CUENTO REAL
Érase un país muy lejano donde vivían sus habitantes amedrentados por las espuelas de un militar, sin poder decir lo que pensaban ni hacer lo que querían, hasta que el mandamás murió en la cama a causa de tercianas por el desgaste físico de cuarenta años de vigilia, dejando en el nuevo trono real a su hijo político, tras desterrar al padre de éste a las solapas de los libros de texto.

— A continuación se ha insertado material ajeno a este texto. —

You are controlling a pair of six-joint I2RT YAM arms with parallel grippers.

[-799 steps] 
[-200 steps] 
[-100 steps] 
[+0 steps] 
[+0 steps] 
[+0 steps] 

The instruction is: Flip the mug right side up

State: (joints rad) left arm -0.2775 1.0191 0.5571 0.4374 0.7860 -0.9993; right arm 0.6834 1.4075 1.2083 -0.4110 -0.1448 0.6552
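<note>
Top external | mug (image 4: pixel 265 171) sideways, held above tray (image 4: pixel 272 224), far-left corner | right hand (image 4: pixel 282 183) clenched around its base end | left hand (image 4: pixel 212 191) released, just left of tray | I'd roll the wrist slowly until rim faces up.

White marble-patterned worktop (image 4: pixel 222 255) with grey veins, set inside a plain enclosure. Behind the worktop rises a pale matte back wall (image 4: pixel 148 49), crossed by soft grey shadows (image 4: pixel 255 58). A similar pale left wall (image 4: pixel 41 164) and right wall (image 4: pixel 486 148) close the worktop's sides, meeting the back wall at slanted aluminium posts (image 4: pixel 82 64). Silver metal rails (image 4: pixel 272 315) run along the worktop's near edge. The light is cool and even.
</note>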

El nuevo rey, más sonriente y campechano que cualquiera de sus vasallos, subió al trono en zapatillas de esparto porque en el monedero apenas tenía tres maravedís sueltos heredados de su tataratarabuelo el “feloncillo”, dos céntimos de su abuelo el “picador” y el anillo dinástico que le robó a su padre el día de la coronación.
Este monarca de sangre azul y camisa nueva, gozó de la ayuda inestimable de un valido mutilado que terminó en la cárcel tras recorrer las monarquías del mundo con una hucha en la mano pidiendo limosnas y oro negro para su señor.
Fue a partir de entonces cuando el “salvador” tuvo los primeros ahorrillos y comenzó a comprarse zapatos sin miramiento con el dinero recaudado, hasta llenar de botas todas las habitaciones de palacio, que usaba para diferentes fines.
Así, se calzaba botas de caucho para cazar osos transilvánicos; de plástico para esquiar; de cuero para montar a caballo; de neopreno para navegar; y de gore-tex para viajar en moto de noche por las calles de la capital del reino con un casco en la cabeza, rumbo a lo desconocido.
No contento con la botería doméstica que inundaba las estancias palaciegas, quiso el rey comprar otras cosas de menor importancia como coches de lujo y yates afortunados, para lo que necesitó más dinero, mucho más dinero, que fue llegando a las arcas reales en “las cuatro estaciones” a través de quien era conde sin pertenecer a la aristocracia.
Y así, año tras año, el monarca se fue haciendo cada vez más y más rico, sin que los vasallos supieran de su buena fortuna porque las finanzas de palacio no deben conocerse en los patios donde las vecinas cantan coplas, para evitar que tiren agua sobre la ropa sucia tendida en las alfombras.
Tan rico, tan rico se hizo el pobre monarca que consiguió empapelar con billetes todas las rotativas de periódicos y pantallas de televisión, para que nadie supiera lo que sabía todo el mundo.
Pero hete aquí que un buen día su hija casó con un vasallo experto en lanzar balones llenos de aire contra un muñeco, sabiendo que el tirador acabaría lanzando pelotazos llenos de euros a sus cuentas corrientes.
Informado el rey de los lingotazos arrojados por el yerno a distancias kilométricas imposibles de medir con una cinta métrica, decidió sacrificarse por amor al pueblo, guardando silencio durante cinco años sobre ello, para que nadie sufriera ni sospechara de su complicidad, hasta que la mierda salpicó las paredes del palacio, sin darse cuenta que el silencio y la ocultación de hechos delictivos implica complicidad con el delincuente.